**REQUIRED WORK:** Could you please retype the records exactly, minus their pictures?

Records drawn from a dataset
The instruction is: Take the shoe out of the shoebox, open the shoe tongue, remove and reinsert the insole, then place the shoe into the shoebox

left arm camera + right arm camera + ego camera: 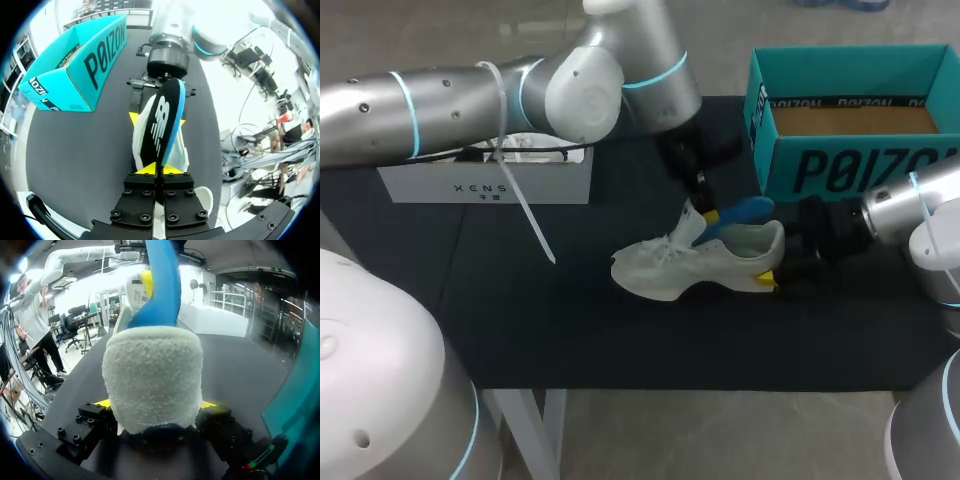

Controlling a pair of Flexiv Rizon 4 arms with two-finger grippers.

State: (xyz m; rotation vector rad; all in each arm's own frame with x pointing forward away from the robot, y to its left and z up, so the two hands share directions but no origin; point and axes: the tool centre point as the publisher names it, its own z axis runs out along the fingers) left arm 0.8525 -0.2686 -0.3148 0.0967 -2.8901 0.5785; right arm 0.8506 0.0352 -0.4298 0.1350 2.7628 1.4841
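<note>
Nearest us in the overhead view, our right gripper (772,276) comes in from the right and grips the heel of the white shoe (690,265). The shoe sits sole down in the middle of the black table (570,330), toe toward our left. Our right wrist camera adds what the overhead view cannot: the fuzzy heel fills the gap between the two yellow tips, one pressed to each side, so the fingers stand fairly wide around it. Just over the shoe's opening, our left gripper (704,208) pinches the blue insole (742,211). Only the left wrist camera shows that grip: the fingers are almost together on the insole's thin end. From there its black top face and blue edge run out over the shoe toward the right arm's black gripper. We cannot tell whether the insole's far end touches the shoe. In the right wrist view the insole rises behind the heel and hides most of the left gripper, leaving one yellow tip showing. Farther back, our left arm crosses in front of a white box (485,185) at the table's far left and covers its top. A white strap (525,205) hangs from that arm. At the far right stands the open teal shoebox (850,165), apart from the shoe, its brown floor showing. We count one shoe, one insole, two boxes and two grippers.
</note>
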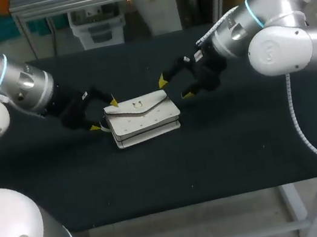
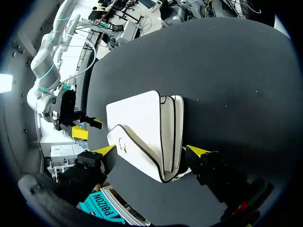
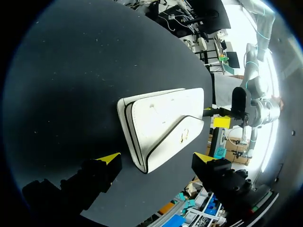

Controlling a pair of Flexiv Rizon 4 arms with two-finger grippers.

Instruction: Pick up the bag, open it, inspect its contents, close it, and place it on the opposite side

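Observation:
A white bag (image 1: pixel 144 119) with dark piping and a small gold clasp lies flat on the black table (image 1: pixel 225 149), its flap down. My left gripper (image 1: pixel 104 114) is open at the bag's left end. In the left wrist view that end of the bag (image 2: pixel 142 127) lies between the spread fingers of my left gripper (image 2: pixel 151 151). My right gripper (image 1: pixel 176 87) is open by the bag's far right corner. In the right wrist view the bag (image 3: pixel 161 123) reaches in between the fingers of my right gripper (image 3: pixel 156 157). Neither gripper holds anything.
Each wrist view shows the other arm's gripper beyond the bag: the right gripper (image 2: pixel 87 127) and the left gripper (image 3: pixel 220 118). The table's front edge (image 1: pixel 180 208) runs below the bag, with bare black cloth on either side.

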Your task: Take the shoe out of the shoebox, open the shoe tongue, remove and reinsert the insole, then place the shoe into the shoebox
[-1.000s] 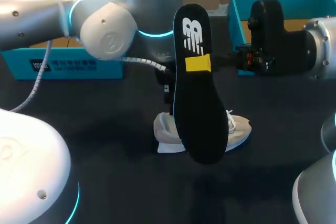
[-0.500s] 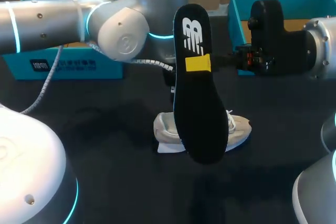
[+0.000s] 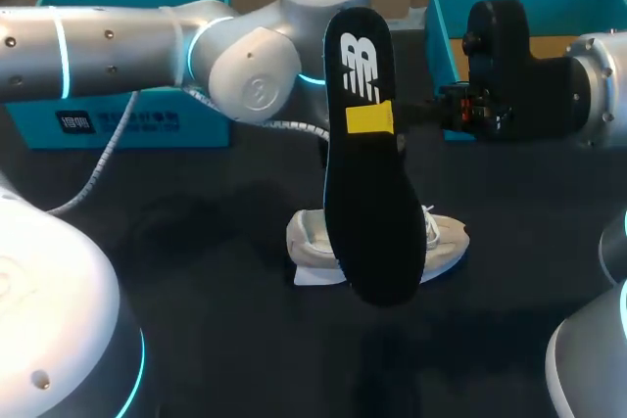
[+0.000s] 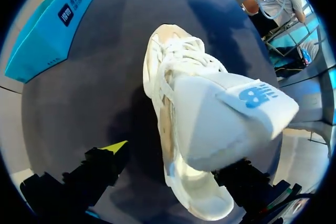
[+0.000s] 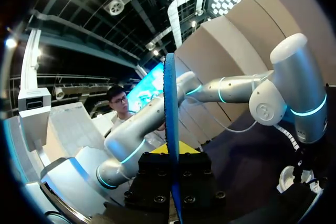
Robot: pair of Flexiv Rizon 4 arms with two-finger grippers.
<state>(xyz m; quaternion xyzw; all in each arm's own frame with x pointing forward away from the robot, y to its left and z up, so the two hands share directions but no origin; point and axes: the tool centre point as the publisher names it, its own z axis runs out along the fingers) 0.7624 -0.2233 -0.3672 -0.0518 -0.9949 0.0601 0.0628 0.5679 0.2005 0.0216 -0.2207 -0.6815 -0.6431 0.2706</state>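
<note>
A white shoe [image 3: 446, 239] lies on the dark table, mostly hidden behind the black insole [image 3: 370, 203]. My right gripper [image 3: 377, 116] holds the insole upright above the shoe, one yellow tip showing on its face. In the right wrist view the insole [image 5: 170, 103] stands edge-on between the fingers of that gripper [image 5: 172, 153]. My left arm [image 3: 245, 66] reaches in from the left, its gripper hidden behind the insole. In the left wrist view my left gripper [image 4: 176, 161] is open astride the shoe [image 4: 173, 77], with the raised tongue [image 4: 231, 114] between its fingers; the yellow-tipped finger [image 4: 113, 149] is clear of the shoe.
A teal shoebox [image 3: 446, 7] stands at the back right behind my right wrist. A second teal box part [image 3: 127, 119] lies at the back left, also seen beyond the shoe in the left wrist view [image 4: 50, 24]. Bare dark table surrounds the shoe.
My left arm has swung to the right, toward the insole and shoe. The right arm, the insole and the shoe have stayed put.
</note>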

**FINISHED EXERCISE:**
The instruction is: Take the shoe out of the shoebox, open the shoe tongue, remove and reinsert the insole, then place the shoe into the shoebox

left arm camera + right arm camera + ego camera: 

Controlling a pair of Flexiv Rizon 4 arms with two-finger grippers.

State: (xyz m; rotation vector rad; all in each arm's own frame with x pointing forward away from the robot, y to its left and z up, so the two hands share directions but no origin; point and axes: the tool centre point as the publisher names it, its own z axis runs out along the fingers) left arm 0.8525 -0.2686 -0.3148 0.0967 -2.8901 0.5785; right arm 0.8506 0.0352 -0.4298 0.1350 2.7628 1.4841
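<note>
Nearest us in the overhead view, our right gripper (772,276) comes in from the right and grips the heel of the white shoe (690,265). The shoe sits sole down in the middle of the black table (570,330), toe toward our left. Our right wrist camera adds what the overhead view cannot: the fuzzy heel fills the gap between the two yellow tips, one pressed to each side, so the fingers stand fairly wide around it. Just over the shoe's opening, our left gripper (704,208) pinches the blue insole (742,211). Only the left wrist camera shows that grip: the fingers are almost together on the insole's thin end. From there its black top face and blue edge run out over the shoe toward the right arm's black gripper. We cannot tell whether the insole's far end touches the shoe. In the right wrist view the insole rises behind the heel and hides most of the left gripper, leaving one yellow tip showing. Farther back, our left arm crosses in front of a white box (485,185) at the table's far left and covers its top. A white strap (525,205) hangs from that arm. At the far right stands the open teal shoebox (850,165), apart from the shoe, its brown floor showing. We count one shoe, one insole, two boxes and two grippers.
</note>
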
Controlling a pair of Flexiv Rizon 4 arms with two-finger grippers.

Instruction: Pick up the bag, open it, inspect its contents, close it, and place it on the opposite side

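Observation:
A white bag (image 1: pixel 144 119) with dark piping and a small gold clasp lies flat on the black table (image 1: pixel 225 149), its flap down. My left gripper (image 1: pixel 104 114) is open at the bag's left end. In the left wrist view that end of the bag (image 2: pixel 142 127) lies between the spread fingers of my left gripper (image 2: pixel 151 151). My right gripper (image 1: pixel 176 87) is open by the bag's far right corner. In the right wrist view the bag (image 3: pixel 161 123) reaches in between the fingers of my right gripper (image 3: pixel 156 157). Neither gripper holds anything.
Each wrist view shows the other arm's gripper beyond the bag: the right gripper (image 2: pixel 87 127) and the left gripper (image 3: pixel 220 118). The table's front edge (image 1: pixel 180 208) runs below the bag, with bare black cloth on either side.
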
Your task: Take the shoe out of the shoebox, open the shoe tongue, remove and reinsert the insole, then place the shoe into the shoebox
[-1.000s] 
[-0.500s] 
[+0.000s] 
[+0.000s] 
[+0.000s] 
Robot: pair of Flexiv Rizon 4 arms with two-finger grippers.
<state>(xyz m; quaternion xyzw; all in each arm's own frame with x pointing forward away from the robot, y to its left and z up, so the two hands share directions but no origin; point and axes: the tool centre point as the publisher names it, its own z axis runs out along the fingers) 0.7624 -0.2233 -0.3672 -0.0518 -0.9949 0.0601 0.0628 0.5679 0.2005 0.0216 -0.2207 -0.6815 -0.6431 0.2706</state>
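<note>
A white shoe [image 3: 446, 239] lies on the dark table, mostly hidden behind the black insole [image 3: 370, 203]. My right gripper [image 3: 377, 116] holds the insole upright above the shoe, one yellow tip showing on its face. In the right wrist view the insole [image 5: 170, 103] stands edge-on between the fingers of that gripper [image 5: 172, 153]. My left arm [image 3: 245, 66] reaches in from the left, its gripper hidden behind the insole. In the left wrist view my left gripper [image 4: 176, 161] is open astride the shoe [image 4: 173, 77], with the raised tongue [image 4: 231, 114] between its fingers; the yellow-tipped finger [image 4: 113, 149] is clear of the shoe.
A teal shoebox [image 3: 446, 7] stands at the back right behind my right wrist. A second teal box part [image 3: 127, 119] lies at the back left, also seen beyond the shoe in the left wrist view [image 4: 50, 24]. Bare dark table surrounds the shoe.
My left arm has swung to the right, toward the insole and shoe. The right arm, the insole and the shoe have stayed put.
</note>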

What this exercise needed has been supplied.